------ DATA SECTION ------

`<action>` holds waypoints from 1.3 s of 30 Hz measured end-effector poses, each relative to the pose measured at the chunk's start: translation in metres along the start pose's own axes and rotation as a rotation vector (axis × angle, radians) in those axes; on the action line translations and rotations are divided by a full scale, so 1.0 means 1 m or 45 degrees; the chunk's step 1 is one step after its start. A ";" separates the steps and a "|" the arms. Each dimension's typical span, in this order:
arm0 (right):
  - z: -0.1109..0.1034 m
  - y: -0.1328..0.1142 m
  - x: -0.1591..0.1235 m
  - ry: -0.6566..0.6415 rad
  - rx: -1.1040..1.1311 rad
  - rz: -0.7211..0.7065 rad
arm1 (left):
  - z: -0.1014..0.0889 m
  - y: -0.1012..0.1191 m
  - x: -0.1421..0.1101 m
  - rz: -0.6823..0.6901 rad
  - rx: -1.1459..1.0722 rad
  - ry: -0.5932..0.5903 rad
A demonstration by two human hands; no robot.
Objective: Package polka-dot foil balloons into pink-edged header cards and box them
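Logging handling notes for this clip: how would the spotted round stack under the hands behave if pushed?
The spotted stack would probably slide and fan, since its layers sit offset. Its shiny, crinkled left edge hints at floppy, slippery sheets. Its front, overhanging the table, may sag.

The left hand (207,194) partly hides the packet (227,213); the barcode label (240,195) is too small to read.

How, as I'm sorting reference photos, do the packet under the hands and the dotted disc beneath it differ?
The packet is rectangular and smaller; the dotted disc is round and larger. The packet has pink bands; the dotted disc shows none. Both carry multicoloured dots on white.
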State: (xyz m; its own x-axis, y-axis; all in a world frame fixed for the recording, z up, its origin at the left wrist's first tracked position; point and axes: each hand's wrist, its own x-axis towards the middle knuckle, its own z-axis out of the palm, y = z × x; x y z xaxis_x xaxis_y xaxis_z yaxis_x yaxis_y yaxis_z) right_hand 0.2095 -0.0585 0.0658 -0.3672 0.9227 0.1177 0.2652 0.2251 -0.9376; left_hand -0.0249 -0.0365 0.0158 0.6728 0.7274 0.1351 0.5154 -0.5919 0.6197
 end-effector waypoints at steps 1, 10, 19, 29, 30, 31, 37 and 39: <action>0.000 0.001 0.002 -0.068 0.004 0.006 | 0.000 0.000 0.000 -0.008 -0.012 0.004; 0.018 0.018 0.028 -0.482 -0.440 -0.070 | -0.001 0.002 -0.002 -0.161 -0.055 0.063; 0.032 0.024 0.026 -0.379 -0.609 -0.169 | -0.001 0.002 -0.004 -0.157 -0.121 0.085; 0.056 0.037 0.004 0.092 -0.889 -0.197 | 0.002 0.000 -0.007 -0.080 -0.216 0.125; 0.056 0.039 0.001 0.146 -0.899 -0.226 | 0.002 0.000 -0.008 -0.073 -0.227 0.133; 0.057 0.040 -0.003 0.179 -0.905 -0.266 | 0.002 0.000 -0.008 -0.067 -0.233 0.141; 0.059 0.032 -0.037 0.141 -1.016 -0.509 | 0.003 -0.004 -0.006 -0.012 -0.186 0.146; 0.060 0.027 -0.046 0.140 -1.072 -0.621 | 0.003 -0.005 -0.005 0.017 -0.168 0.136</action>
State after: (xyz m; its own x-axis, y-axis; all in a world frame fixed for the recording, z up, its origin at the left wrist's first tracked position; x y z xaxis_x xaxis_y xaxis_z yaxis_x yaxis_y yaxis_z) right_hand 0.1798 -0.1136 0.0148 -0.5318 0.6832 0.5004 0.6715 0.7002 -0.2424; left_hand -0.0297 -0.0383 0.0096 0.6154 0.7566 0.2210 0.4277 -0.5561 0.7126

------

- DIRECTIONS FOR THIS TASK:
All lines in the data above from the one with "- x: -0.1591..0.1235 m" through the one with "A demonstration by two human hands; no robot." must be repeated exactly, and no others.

- WRITTEN ANSWER:
  - x: -0.1591..0.1235 m
  - ry: -0.6566..0.6415 rad
  - rx: -1.1040..1.1311 rad
  - rz: -0.7211..0.7065 rad
arm1 (left):
  - z: -0.1014..0.0889 m
  - y: -0.1012..0.1191 m
  - x: -0.1421..0.1101 m
  - rz: -0.6823..0.6901 rad
  - rx: -1.1459..1.0722 rad
  - ry: -0.5932..0.5903 rad
A demonstration by two human hands; no robot.

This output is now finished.